Exercise aim: What lines in the records below contain the string "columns"? Copy every one.

Saved entries:
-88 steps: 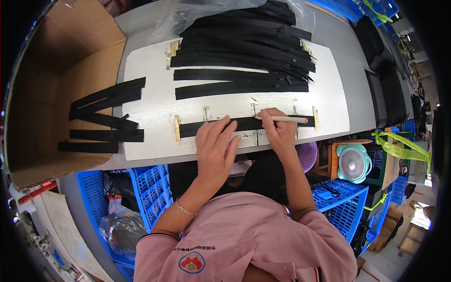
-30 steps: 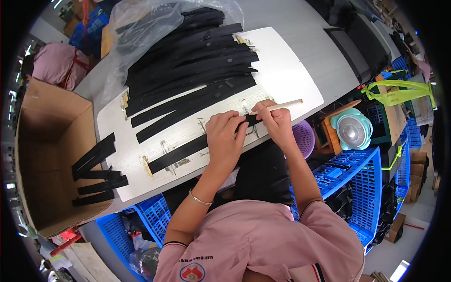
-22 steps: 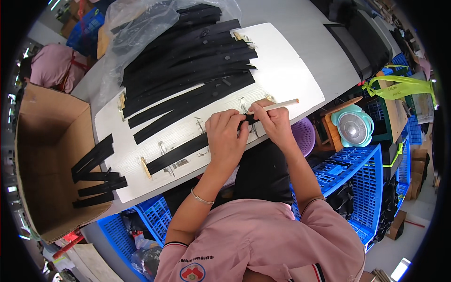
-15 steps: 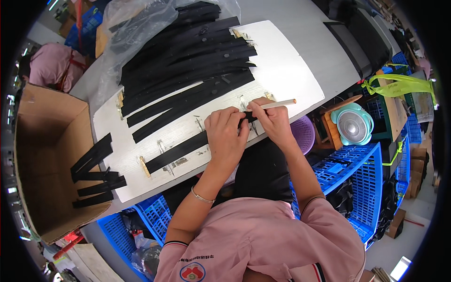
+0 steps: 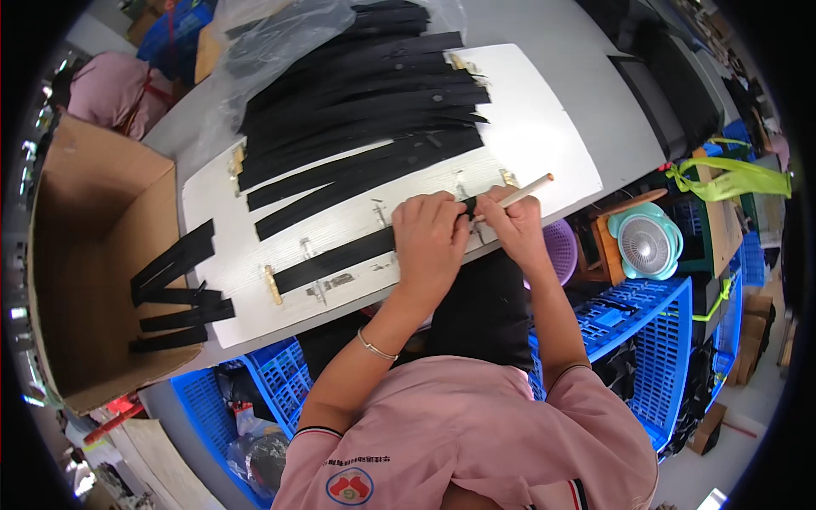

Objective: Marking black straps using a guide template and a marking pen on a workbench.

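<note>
Left hand [image 5: 429, 238] pressed flat-fingered, knuckles up, onto the right end of a long black strap [image 5: 336, 259] lying across the near part of a white work board [image 5: 552, 140], fingers curled down over the strap rather than spread. Right hand [image 5: 510, 223] just beside it, closed around a pale wooden stick [image 5: 527, 189] held like a pen, the free end pointing up and to the right, the working end hidden between the two hands at the strap's tip. Strap running from the hands leftward to a small brass-coloured clip [image 5: 272, 285] near the board's left edge, with further small metal fittings along the board beside it. Farther back on the same board, a fanned stack of black straps [image 5: 365, 110], partly under a clear plastic bag [image 5: 255, 59]. Board resting on a grey bench [image 5: 612, 93]. To the left, an open cardboard box [image 5: 93, 255] with a few more black strips [image 5: 174, 293] draped over its wall. Below the bench edge, blue plastic crates [image 5: 646, 340], a purple basket [image 5: 561, 251] near the right wrist, and a small teal desk fan [image 5: 646, 246] on a wooden stool. Thin bracelet [image 5: 374, 347] on the left wrist; pink short-sleeved shirt on the person.
</note>
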### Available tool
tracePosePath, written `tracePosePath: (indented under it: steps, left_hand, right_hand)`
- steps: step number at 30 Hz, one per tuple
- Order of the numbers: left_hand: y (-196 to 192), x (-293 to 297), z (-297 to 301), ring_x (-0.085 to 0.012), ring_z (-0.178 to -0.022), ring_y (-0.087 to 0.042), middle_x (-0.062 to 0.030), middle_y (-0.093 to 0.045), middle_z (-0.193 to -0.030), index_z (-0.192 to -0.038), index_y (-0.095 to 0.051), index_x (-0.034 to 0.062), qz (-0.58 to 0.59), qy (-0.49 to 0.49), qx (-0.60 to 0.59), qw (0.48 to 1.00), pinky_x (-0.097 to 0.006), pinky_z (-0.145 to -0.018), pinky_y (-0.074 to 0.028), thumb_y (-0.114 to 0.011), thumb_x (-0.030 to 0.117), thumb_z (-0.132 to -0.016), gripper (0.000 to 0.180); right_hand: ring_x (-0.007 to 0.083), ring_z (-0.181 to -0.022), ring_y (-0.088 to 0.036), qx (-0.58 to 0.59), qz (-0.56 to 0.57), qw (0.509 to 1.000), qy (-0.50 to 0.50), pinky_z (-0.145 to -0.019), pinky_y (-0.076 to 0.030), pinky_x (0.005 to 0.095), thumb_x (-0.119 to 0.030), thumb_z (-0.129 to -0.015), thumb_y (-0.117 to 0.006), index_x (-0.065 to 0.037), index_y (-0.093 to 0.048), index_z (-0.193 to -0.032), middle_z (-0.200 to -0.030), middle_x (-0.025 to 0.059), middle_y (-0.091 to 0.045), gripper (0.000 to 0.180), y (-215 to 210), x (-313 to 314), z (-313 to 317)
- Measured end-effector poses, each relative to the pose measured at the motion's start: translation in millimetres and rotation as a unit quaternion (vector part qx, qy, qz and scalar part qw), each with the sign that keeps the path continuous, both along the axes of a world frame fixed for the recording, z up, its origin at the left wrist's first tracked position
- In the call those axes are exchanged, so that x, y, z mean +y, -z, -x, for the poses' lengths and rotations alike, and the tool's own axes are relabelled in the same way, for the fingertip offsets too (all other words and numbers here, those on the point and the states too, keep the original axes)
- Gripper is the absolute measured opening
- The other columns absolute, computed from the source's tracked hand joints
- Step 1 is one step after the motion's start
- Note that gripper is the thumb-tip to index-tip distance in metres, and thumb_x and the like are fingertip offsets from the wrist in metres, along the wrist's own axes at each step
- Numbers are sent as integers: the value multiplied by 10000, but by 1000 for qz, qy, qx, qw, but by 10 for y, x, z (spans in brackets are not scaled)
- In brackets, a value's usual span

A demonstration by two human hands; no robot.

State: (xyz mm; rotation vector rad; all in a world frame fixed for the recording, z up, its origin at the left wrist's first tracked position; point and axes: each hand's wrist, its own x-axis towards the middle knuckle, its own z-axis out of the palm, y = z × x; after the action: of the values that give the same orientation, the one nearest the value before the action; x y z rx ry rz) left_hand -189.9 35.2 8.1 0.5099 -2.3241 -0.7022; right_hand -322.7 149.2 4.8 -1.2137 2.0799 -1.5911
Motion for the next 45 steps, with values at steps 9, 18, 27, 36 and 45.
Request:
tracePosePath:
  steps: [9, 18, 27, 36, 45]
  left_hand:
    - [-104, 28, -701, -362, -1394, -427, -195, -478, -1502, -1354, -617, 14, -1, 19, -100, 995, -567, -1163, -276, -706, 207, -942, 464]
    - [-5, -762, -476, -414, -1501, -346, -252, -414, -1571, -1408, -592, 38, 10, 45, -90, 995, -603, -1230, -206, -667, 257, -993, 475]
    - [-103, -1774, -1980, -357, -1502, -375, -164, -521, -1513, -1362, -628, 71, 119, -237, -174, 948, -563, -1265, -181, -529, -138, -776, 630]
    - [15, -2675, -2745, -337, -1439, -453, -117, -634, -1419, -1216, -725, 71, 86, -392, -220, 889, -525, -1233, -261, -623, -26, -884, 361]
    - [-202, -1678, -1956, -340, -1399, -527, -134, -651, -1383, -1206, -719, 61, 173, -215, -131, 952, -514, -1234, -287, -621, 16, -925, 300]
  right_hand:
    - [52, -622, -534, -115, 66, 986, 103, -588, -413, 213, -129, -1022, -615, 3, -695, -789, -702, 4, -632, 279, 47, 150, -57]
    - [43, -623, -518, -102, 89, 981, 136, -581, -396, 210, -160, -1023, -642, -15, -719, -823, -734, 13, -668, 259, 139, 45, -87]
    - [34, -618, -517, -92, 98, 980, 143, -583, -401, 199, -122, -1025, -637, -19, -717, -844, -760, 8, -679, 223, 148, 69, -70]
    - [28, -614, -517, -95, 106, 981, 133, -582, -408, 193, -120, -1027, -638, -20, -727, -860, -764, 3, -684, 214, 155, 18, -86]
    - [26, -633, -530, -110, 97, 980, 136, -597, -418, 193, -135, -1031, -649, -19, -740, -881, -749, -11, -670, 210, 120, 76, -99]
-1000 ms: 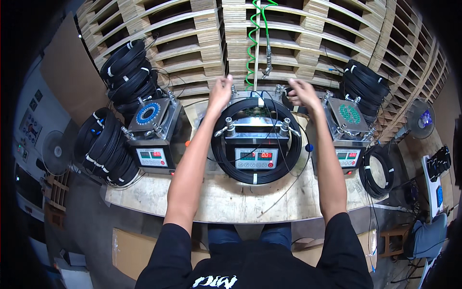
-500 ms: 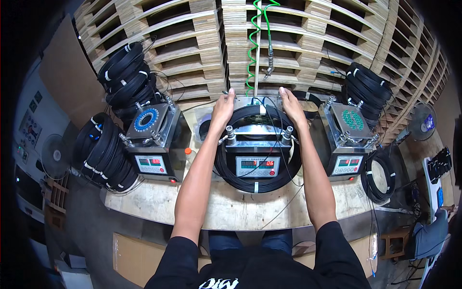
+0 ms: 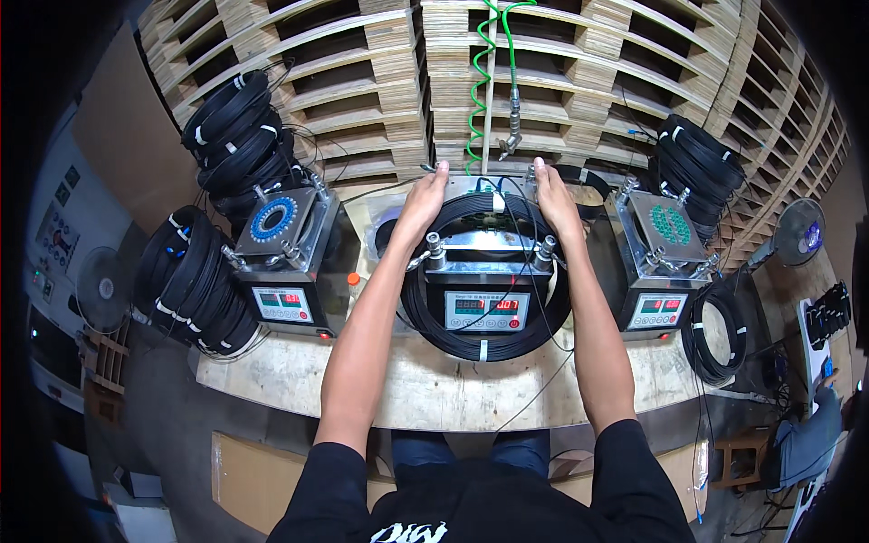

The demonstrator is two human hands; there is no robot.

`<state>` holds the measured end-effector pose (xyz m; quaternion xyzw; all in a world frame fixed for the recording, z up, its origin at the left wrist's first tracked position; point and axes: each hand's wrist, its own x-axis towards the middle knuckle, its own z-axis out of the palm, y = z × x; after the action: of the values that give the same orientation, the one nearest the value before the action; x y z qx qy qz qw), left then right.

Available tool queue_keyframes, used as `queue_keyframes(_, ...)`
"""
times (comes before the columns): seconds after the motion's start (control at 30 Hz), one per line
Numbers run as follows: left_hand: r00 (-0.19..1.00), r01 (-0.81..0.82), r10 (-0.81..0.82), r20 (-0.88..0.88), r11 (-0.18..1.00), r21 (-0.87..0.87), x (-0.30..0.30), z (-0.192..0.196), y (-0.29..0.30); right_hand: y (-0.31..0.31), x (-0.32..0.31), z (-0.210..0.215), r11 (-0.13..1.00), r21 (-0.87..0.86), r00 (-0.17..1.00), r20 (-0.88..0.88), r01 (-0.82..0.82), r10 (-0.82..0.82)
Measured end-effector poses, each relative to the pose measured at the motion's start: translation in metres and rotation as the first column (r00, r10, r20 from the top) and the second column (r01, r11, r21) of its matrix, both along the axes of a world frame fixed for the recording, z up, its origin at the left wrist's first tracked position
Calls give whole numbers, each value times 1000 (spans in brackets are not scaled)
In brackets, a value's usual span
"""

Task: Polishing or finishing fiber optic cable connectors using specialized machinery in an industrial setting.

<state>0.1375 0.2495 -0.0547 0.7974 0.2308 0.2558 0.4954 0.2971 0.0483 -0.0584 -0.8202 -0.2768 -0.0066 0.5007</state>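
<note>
A black cable coil [image 3: 484,348] surrounds the middle bench machine [image 3: 457,282], which has a lit red and green display and metal clamp posts at its corners. Both my arms reach past the machine's sides. My left hand [image 3: 424,204] is closed at its far left corner, thumb up, and a dark lever tip sticks out beside the thumb. At the far right corner my right hand [image 3: 554,199] is closed too, thumb up, next to a metal post. The fingers are partly hidden, and what they grip I cannot make out. Thin loose cables run over the coil.
To the left stands a machine with a blue ring [image 3: 273,221]; to the right, one with green pieces [image 3: 670,224]. Coil stacks [image 3: 237,127] flank them. An orange-capped bottle [image 3: 353,281] stands near my left forearm. An air nozzle [image 3: 512,136] hangs before wooden pallets [image 3: 380,100].
The reading on the middle machine's red display has changed. Both hands remain at the far corners, with the thumbs slightly higher in the picture. The view has shifted a little.
</note>
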Motion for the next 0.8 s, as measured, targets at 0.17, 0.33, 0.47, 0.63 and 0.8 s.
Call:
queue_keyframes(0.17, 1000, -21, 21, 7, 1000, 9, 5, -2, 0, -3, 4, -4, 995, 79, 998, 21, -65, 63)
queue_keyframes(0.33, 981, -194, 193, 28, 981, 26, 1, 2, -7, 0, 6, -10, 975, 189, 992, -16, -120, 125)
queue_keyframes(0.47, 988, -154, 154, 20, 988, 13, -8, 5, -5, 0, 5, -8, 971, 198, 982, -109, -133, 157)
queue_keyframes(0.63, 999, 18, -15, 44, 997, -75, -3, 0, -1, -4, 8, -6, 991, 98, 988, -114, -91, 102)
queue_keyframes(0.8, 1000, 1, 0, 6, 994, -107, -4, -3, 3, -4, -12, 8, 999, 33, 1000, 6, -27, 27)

Solution to the exercise:
- The other columns absolute, computed from the source's tracked hand joints
times (comes before the columns): seconds after the motion's start (control at 30 Hz), one per line

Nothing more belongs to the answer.